When your boyfriend does something thoughtful and sweet, you might think, “Aww, he really loves me so much.” But are you sure you’re not mistaking love for manipulation? Here are 14 subtle signs that reveal your awesome boyfriend is really a jerk in disguise:
He likes to “check in” incessantly. He just missed you so much when you were out with your friends that he simply had to send you three texts in a row, each one more frantic/demanding than the last. Sweet, hey? Not really. It’s more likely that he’s really checking up on you, not checking in, if he does this all the time.
He uses the, “… But I love you so much!” excuse often. Does it seem like every time your boyfriend does something that pisses you off, like showing extreme jealousy, he quickly tells you that his bad behavior is only because he loves you so much? It could be a way for him to distract you from his BS and get back into your good books. But don’t ignore the behavior — that’s a true reflection of what he thinks.
He can’t live without you. He tells you that you mean so much to him, he would die without you. Um, this isn’t romantic, it’s creepy AF. For some emotional abusers, this could end up with them threatening suicide as a way to control you when you don’t do what they want you to do.
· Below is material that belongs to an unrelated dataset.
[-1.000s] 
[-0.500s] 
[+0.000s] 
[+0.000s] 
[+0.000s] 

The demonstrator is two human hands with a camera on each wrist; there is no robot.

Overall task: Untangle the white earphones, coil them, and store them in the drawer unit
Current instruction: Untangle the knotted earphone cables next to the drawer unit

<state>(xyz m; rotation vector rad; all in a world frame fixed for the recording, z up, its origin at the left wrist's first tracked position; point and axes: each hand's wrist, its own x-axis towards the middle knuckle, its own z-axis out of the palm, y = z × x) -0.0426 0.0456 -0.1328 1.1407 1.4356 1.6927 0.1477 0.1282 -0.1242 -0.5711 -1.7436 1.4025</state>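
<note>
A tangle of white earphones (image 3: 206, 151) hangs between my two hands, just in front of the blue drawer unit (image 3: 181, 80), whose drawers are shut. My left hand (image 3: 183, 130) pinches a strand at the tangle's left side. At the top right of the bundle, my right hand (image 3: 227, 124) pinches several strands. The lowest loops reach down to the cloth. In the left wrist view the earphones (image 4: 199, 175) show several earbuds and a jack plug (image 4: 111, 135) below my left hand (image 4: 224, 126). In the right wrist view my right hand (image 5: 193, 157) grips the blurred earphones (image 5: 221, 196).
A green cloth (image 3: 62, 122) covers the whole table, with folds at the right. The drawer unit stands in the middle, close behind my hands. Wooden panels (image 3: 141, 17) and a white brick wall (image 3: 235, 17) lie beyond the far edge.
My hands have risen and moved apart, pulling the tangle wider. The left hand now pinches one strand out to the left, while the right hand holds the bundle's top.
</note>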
He says you’re his whole world. Again, not really romantic. No one should have the pressure of being someone’s everything. If he’s saying this, he’s really hinting at how he wants to be isolated with you, instead of integrated in the world in a healthy way. Don’t be surprised if he starts pulling you away from your loved ones so he can have you all to himself — and control you.
He spoils you with gifts you don’t need. It might be sweet, but not if he puts you down for the things you have. If he’s replacing your furniture, clothing or any other items with ones he prefers for you, he’s not giving you a surprise gift — he’s trying to turn you into something you’re not.
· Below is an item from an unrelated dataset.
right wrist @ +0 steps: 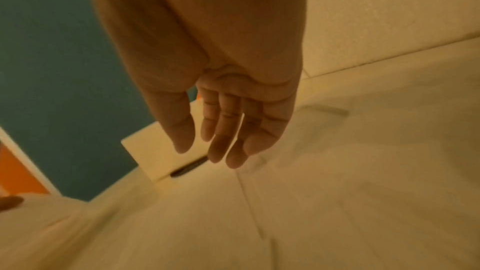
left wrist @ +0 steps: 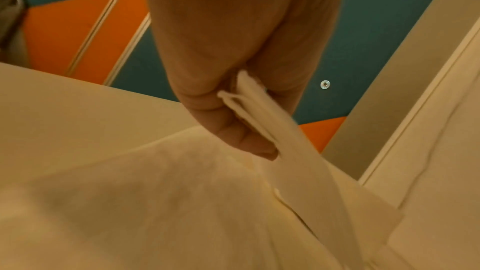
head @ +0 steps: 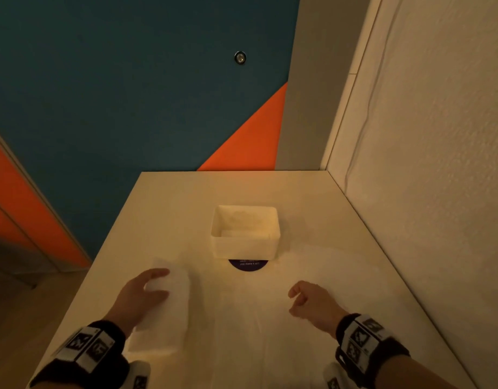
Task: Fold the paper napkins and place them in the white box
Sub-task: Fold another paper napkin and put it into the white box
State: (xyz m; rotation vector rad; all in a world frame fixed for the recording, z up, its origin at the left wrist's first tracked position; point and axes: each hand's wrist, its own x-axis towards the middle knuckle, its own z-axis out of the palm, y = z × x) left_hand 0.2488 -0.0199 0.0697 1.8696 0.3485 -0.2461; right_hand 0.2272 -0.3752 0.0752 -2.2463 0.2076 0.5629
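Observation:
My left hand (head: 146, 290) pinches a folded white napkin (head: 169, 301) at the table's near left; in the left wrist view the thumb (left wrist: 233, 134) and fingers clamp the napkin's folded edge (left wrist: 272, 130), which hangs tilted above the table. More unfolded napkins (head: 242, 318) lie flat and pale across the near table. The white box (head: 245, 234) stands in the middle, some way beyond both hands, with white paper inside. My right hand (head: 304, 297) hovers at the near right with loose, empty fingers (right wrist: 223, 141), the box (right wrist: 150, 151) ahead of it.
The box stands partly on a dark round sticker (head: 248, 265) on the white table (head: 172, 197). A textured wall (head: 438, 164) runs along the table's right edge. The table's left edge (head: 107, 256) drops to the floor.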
He “worries” about you. That’s why he called and texted you 30 times when you were out. If you don’t reply to him right away, he gets mad, or “worried” as he calls it. See how it’s a way for him to seem loving and guilt you into being more attentive to his ridiculous whims and “needs” when he’s the furthest thing from a loving boyfriend?
He wants to start a family. This is obviously a normal, lovely thing to want, but watch how it’s done. If his goal is to have a family so that you can quit working and stay at home with the baby, in a home far away from where your loved ones are, it could be part of his plan to isolate you and take control of your life: he’ll be controlling your whereabouts, your finances and everything else soon enough.
He flatters you constantly. A bit of flattery is healthy and makes you feel good, but if your partner’s always charming you, it can be used as a disguise. He wants to throw you off guard and perhaps use the charm to manipulate you at a later stage.
He tells you when you’ve had too much to drink. You were at a party together and he told you to stop drinking so much after he saw you having fun with your friends. The reason? He cares about you and doesn’t want you to be badly hungover tomorrow. Thanks, Dad. You know what? Maybe he was pissed off that you were having such a good time because he’s a jealous, insecure jerk.
He tells you how much better you are than other women. You might see it as a compliment when he says all his exes were psychotic but you’re so much better than them. Hey, maybe you’re the best woman he’s ever met. These can be compliments, but not if he’s showing signs of being sexist and discriminatory. He might say, “Women are so [insert negative adjective here], but you’re not like them.” Um, hello? You’re a woman! It’s damn insulting.
He loves to joke around. He’ll call you “crazy” or “dumb,” but only in a joking way. He says it’s his way of showing love. Um, no. It’s not. It’s his way of pretending to be joking but hoping that the comments lodge themselves in your mind so that you start to believe them.
He suggests things “for your own good.” He cares about you so much that he’ll show you a better way to do your job, speak to your best friend, make a cup of tea and even lose those extra pounds (that you didn’t even notice). It’s not for your own good at all — it’s his way of controlling you. But screw that, you’re a grown woman who can damn well decide what’s best for you.
He needed to see you — that’s why he flipped. Aww, he just couldn’t wait to see you and when you told him that you had to cancel your date, he lost his temper. He quickly apologized, saying that he just missed you so much, and maybe you felt flattered. But warning bells should’ve sounded. Beware of a man who can’t handle being told “no.”
He becomes super sweet after arguments. You had a big fight after which he became loving and sweet. It’s a way to guilt you for confronting him on something that caused the fight. He’s the guy who’ll say, “You misunderstood me,” “I don’t like drama,” or “Is that what you think of me, even though I show you I love you every day?” as a way to make him seem like the sweet, reasonable guy and you like the crazy girlfriend. It’s messed up and you need to get out ASAP.